Dataset content Start Marker

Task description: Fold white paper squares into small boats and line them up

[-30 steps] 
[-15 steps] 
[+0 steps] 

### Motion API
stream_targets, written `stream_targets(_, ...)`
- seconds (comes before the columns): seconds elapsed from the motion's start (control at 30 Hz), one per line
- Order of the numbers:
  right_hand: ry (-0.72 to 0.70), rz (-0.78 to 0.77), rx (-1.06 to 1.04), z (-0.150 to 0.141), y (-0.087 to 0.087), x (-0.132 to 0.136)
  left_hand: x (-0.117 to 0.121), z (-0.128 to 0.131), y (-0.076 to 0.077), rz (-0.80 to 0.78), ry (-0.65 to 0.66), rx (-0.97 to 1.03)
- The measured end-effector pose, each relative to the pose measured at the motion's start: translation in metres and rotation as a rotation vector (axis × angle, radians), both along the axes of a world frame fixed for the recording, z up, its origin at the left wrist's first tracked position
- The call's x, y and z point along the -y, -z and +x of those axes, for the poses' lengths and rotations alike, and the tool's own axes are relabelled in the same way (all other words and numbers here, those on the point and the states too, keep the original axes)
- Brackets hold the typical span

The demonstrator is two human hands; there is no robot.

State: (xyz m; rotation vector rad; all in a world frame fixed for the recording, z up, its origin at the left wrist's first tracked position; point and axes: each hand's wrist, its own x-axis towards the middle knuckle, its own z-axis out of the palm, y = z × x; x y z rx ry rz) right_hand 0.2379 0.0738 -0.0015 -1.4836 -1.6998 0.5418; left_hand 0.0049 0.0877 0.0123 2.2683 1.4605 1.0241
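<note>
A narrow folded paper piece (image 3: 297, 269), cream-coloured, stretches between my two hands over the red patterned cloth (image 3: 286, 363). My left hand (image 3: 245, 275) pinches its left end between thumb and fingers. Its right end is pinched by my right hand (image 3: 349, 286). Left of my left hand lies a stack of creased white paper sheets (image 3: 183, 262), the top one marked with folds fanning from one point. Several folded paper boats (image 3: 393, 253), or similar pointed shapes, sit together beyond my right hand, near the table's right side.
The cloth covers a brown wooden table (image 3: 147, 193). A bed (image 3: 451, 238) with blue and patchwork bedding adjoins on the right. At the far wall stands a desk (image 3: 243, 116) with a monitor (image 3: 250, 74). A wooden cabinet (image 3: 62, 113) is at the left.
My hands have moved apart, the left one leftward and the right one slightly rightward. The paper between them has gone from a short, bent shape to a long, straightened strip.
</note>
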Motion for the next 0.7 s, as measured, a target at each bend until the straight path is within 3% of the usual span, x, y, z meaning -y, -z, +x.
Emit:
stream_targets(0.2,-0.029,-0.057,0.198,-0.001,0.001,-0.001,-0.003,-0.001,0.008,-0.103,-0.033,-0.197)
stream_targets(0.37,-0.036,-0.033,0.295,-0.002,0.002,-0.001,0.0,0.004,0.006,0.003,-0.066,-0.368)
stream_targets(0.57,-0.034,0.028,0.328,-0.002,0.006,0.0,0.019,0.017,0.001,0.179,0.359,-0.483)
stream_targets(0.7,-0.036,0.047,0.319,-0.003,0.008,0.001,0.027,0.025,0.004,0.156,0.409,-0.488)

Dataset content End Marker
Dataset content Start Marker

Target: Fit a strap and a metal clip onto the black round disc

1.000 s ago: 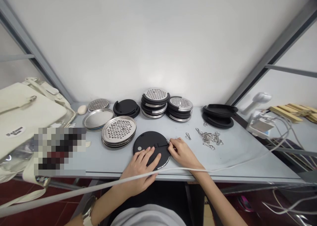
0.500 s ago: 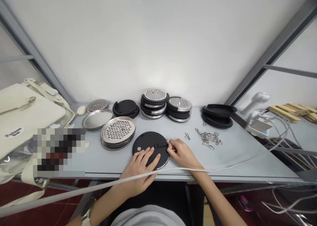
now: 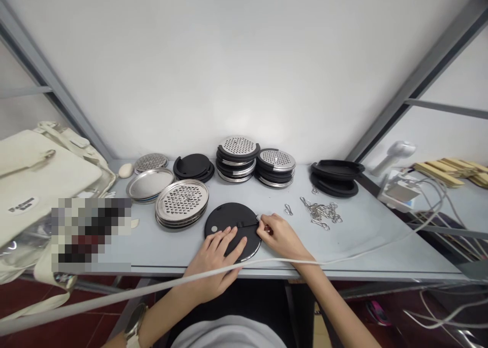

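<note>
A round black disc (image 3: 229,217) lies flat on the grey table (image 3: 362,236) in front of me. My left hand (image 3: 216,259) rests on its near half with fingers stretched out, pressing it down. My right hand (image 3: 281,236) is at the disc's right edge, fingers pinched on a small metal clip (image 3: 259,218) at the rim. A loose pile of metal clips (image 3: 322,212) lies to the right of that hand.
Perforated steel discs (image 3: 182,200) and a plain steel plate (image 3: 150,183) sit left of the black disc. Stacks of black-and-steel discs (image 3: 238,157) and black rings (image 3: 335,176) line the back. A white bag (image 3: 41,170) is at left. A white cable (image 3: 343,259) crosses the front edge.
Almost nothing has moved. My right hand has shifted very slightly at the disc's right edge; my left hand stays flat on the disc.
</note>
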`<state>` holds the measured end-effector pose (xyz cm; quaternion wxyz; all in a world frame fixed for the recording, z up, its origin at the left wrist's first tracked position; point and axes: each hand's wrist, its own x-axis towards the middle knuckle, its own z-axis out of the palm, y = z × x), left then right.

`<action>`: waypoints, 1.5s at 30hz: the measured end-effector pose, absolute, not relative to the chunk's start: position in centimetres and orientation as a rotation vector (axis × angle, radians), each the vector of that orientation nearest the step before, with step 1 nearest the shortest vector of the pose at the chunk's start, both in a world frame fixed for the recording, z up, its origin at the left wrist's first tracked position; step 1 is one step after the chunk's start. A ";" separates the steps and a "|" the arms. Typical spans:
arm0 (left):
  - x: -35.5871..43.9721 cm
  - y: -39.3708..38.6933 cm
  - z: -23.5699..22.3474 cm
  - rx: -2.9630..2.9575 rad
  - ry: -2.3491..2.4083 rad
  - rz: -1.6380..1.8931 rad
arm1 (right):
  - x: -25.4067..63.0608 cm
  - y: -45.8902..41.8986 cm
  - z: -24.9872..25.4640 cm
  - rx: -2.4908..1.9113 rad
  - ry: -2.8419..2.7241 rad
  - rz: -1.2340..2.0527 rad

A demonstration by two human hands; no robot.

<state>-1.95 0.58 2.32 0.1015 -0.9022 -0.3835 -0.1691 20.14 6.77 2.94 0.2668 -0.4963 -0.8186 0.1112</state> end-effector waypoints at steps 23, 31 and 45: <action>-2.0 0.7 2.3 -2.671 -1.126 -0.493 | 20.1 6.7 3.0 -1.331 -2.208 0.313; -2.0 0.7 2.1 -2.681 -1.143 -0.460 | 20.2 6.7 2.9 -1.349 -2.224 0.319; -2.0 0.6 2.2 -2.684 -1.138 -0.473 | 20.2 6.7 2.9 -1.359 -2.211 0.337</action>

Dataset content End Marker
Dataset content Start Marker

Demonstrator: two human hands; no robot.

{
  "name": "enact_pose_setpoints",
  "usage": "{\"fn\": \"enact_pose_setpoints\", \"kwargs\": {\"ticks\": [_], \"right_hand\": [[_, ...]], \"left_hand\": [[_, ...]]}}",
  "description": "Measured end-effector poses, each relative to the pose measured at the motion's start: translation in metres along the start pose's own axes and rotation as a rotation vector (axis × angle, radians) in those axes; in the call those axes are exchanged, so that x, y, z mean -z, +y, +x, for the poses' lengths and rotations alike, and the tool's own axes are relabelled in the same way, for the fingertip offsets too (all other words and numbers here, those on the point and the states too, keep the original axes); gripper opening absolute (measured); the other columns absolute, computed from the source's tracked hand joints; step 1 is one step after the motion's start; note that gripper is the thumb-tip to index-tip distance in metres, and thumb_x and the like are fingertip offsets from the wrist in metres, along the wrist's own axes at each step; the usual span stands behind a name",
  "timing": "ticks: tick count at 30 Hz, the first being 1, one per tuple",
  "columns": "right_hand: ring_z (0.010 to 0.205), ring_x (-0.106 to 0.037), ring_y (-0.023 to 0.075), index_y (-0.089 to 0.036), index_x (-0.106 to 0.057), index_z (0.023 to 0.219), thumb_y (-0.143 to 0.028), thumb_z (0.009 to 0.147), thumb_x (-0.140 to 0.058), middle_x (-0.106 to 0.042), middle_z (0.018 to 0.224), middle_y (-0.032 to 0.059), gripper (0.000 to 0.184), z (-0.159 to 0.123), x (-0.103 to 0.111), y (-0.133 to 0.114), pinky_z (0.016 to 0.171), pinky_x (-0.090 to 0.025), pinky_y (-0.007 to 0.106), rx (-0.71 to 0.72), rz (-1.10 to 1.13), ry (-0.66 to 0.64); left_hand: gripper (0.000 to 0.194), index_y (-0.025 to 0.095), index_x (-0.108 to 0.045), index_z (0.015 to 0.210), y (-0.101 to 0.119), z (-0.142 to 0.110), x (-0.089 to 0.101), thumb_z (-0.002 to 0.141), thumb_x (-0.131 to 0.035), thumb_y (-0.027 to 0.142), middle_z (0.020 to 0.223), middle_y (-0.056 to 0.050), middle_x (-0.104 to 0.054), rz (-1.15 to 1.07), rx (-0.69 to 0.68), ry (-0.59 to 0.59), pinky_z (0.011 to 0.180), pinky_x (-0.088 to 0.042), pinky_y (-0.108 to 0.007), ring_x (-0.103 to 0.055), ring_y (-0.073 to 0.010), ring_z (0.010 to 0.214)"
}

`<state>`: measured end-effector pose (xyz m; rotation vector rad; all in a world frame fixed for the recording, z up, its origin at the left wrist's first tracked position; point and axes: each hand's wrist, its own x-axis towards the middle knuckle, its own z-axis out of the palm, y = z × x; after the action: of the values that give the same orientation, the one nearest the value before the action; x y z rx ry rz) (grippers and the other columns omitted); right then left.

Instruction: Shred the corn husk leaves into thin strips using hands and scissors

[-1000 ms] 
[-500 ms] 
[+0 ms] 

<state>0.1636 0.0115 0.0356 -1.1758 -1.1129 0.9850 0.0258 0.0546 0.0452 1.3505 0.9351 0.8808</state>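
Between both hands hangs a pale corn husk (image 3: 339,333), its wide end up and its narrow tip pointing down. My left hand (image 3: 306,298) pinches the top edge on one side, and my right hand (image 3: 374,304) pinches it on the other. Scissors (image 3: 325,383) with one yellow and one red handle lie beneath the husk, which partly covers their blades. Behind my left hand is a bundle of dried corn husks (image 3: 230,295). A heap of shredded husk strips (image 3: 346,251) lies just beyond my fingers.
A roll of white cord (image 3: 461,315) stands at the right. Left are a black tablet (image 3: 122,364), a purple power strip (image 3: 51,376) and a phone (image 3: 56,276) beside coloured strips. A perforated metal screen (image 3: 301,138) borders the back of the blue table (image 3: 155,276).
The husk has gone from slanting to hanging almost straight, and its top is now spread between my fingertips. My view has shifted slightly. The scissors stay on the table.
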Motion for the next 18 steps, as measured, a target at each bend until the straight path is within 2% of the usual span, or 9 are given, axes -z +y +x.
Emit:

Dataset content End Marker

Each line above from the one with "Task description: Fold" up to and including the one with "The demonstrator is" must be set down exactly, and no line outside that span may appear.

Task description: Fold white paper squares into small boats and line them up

[-30 steps] 
[-15 steps] 
[+0 steps] 

### Motion API
stream_targets, written `stream_targets(_, ...)`
- seconds (comes before the columns): seconds elapsed from the motion's start (control at 30 Hz), one per line
- Order of the numbers:
  right_hand: ry (-0.72 to 0.70), rz (-0.78 to 0.77), rx (-1.06 to 1.04), z (-0.150 to 0.141), y (-0.087 to 0.087), x (-0.132 to 0.136)
  left_hand: x (-0.117 to 0.121), z (-0.128 to 0.131), y (-0.076 to 0.077), rz (-0.80 to 0.78), ry (-0.65 to 0.66), rx (-0.97 to 1.03)
- The measured end-effector pose, each relative to the pose measured at the motion's start: translation in metres and rotation as a rotation vector (axis × angle, radians), both along the axes of a world frame fixed for the recording, z up, its origin at the left wrist's first tracked position
- The call's x, y and z point along the -y, -z and +x of those axes, for the poses' lengths and rotations alike, and the tool's own axes are relabelled in the same way (all other words and numbers here, those on the point and the states too, keep the original axes)
- Brackets hold the typical span

The demonstrator is two human hands; there is no robot.

None of the exercise remains to be done.